What you have to do :: Please give every line below again exactly, but not its pictures.

Dataset extract ::
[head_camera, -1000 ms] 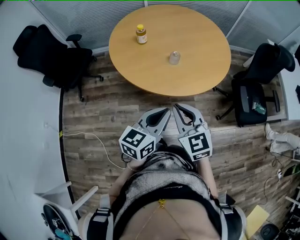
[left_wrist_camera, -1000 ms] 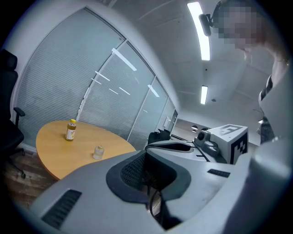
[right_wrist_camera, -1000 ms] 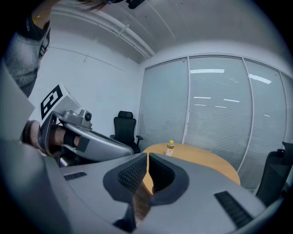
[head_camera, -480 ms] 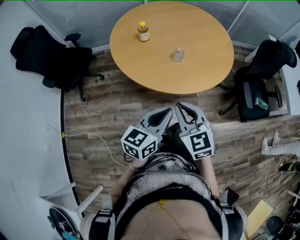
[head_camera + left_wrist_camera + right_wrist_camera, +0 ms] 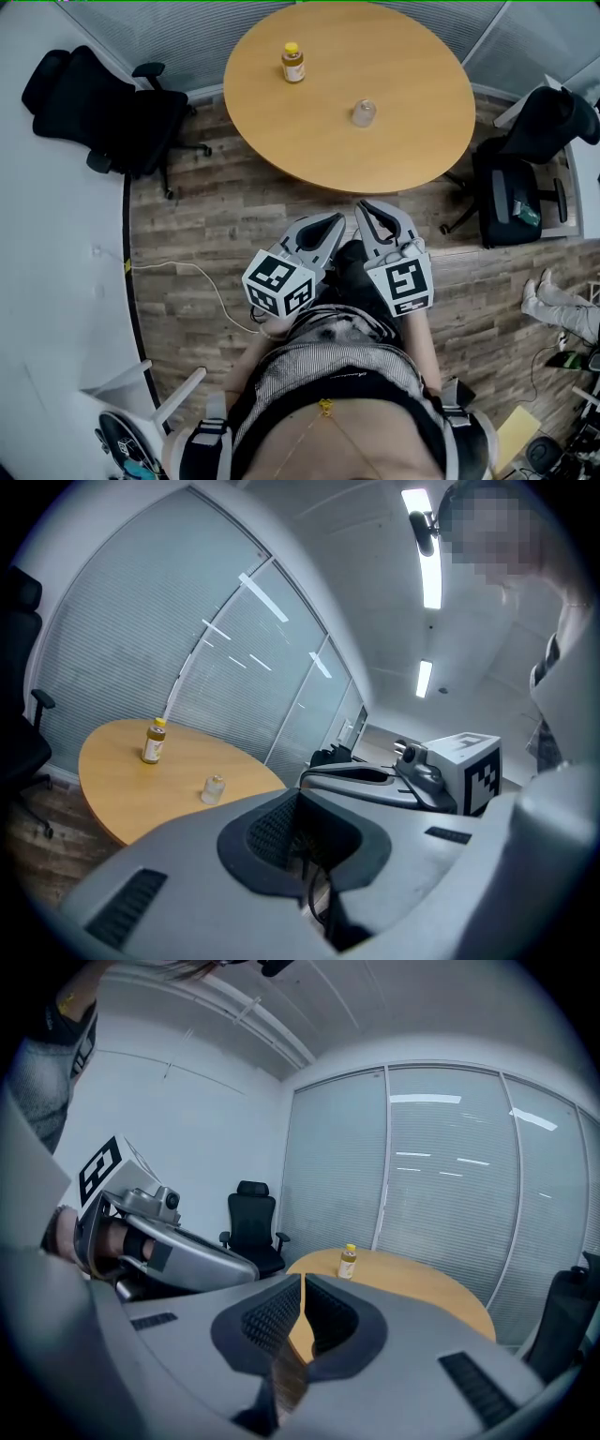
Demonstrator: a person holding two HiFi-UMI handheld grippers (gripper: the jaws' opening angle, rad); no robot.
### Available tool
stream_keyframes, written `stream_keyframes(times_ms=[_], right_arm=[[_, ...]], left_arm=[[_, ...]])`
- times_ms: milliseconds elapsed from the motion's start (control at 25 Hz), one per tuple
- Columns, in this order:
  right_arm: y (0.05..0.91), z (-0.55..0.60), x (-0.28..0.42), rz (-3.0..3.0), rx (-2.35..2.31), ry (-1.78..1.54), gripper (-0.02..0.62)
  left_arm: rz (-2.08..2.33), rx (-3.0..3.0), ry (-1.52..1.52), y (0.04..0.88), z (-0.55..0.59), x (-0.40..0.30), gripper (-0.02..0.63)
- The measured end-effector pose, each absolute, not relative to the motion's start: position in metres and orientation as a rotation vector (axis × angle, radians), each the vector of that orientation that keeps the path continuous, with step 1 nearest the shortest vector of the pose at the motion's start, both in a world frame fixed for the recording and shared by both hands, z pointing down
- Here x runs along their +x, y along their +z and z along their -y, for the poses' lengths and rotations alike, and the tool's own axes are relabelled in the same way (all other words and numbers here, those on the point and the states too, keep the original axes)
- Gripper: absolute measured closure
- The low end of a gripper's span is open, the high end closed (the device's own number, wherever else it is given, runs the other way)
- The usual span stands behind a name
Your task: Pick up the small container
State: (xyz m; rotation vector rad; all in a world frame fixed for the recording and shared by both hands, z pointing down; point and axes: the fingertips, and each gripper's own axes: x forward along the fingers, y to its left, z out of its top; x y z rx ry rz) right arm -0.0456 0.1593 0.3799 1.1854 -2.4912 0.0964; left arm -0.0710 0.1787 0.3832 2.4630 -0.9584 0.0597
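The small clear container (image 5: 364,113) stands on the round wooden table (image 5: 394,159), right of its middle. It also shows in the left gripper view as the small container (image 5: 215,788), beyond the jaws and to their left. A yellow-capped bottle (image 5: 293,63) stands farther back on the left, also seen as the bottle (image 5: 154,742) and the bottle (image 5: 348,1262). My left gripper (image 5: 334,222) and right gripper (image 5: 362,208) are side by side over the floor, short of the table's near edge. Both are shut on nothing. The right gripper view does not show the container.
Black office chairs stand left (image 5: 98,108) and right (image 5: 530,155) of the table. A white cable (image 5: 192,277) lies on the wooden floor at the left. Someone's foot (image 5: 555,300) shows at the right edge. Blinds on a glass wall (image 5: 450,1176) run behind the table.
Both grippers and the person have edged a little toward the table. Their jaws have stayed shut, and the things on the table have not moved.
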Motion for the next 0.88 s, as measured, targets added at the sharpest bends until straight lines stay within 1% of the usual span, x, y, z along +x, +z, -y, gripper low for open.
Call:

Your solution ::
[head_camera, -1000 ms] 
[left_wrist_camera, -1000 ms] 
[right_wrist_camera, -1000 ms] 
[head_camera, -480 ms] 
[head_camera + left_wrist_camera + right_wrist_camera, +0 ms] 
Demonstrator: a person holding two HiFi-UMI handheld grippers (gripper: the jaws' opening angle, rad); no robot.
### Available tool
stream_keyframes, written `stream_keyframes(times_ms=[_], right_arm=[[_, ...]], left_arm=[[_, ...]])`
- times_ms: milliseconds elapsed from the motion's start (control at 25 Hz), one per tuple
- Columns, in this order:
  right_arm: y (0.05..0.91), z (-0.55..0.60), x (-0.28..0.42), rz (-3.0..3.0), rx (-2.35..2.31), ry (-1.78..1.54), gripper (-0.02..0.62)
  left_arm: rz (-2.08..2.33), rx (-3.0..3.0), ry (-1.52..1.52), y (0.04..0.88), z (-0.55..0.59), x (-0.40..0.30), gripper (-0.02..0.63)
- The measured end-effector pose, each absolute, not relative to the motion's start: position in metres and orientation as a rotation vector (axis × angle, radians), each the vector of that orientation that keeps the path continuous, with step 1 nearest the shortest vector of the pose at the motion's start, both in a world frame fixed for the recording and shared by both hands, z pointing down
- Here x runs along their +x, y along their +z and z along their -y, for the poses' lengths and rotations alike, and the tool's own axes are relabelled in the same way (all other words and numbers here, those on the point and the states too, keep the original axes)
- Gripper: absolute measured closure
- The low end of a gripper's span is open, the high end closed (the device's own number, wherever else it is given, runs the other way)
- The usual span stands behind a name
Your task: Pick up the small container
State: (xyz m; rotation vector rad; all in a world frame fixed for the recording and shared by both hands, z pointing down; point and axes: the fingertips, and each gripper's own axes: x forward along the fingers, y to its left, z out of its top; x y z rx ry rz) right arm -0.0456 0.1593 0.3799 1.1854 -2.4912 0.0964; left arm -0.0710 0.1787 0.3832 2.4630 -0.9584 0.0597
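The small clear container (image 5: 364,113) stands on the round wooden table (image 5: 394,159), right of its middle. It also shows in the left gripper view as the small container (image 5: 215,788), beyond the jaws and to their left. A yellow-capped bottle (image 5: 293,63) stands farther back on the left, also seen as the bottle (image 5: 154,742) and the bottle (image 5: 348,1262). My left gripper (image 5: 334,222) and right gripper (image 5: 362,208) are side by side over the floor, short of the table's near edge. Both are shut on nothing. The right gripper view does not show the container.
Black office chairs stand left (image 5: 98,108) and right (image 5: 530,155) of the table. A white cable (image 5: 192,277) lies on the wooden floor at the left. Someone's foot (image 5: 555,300) shows at the right edge. Blinds on a glass wall (image 5: 450,1176) run behind the table.
Both grippers and the person have edged a little toward the table. Their jaws have stayed shut, and the things on the table have not moved.
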Motion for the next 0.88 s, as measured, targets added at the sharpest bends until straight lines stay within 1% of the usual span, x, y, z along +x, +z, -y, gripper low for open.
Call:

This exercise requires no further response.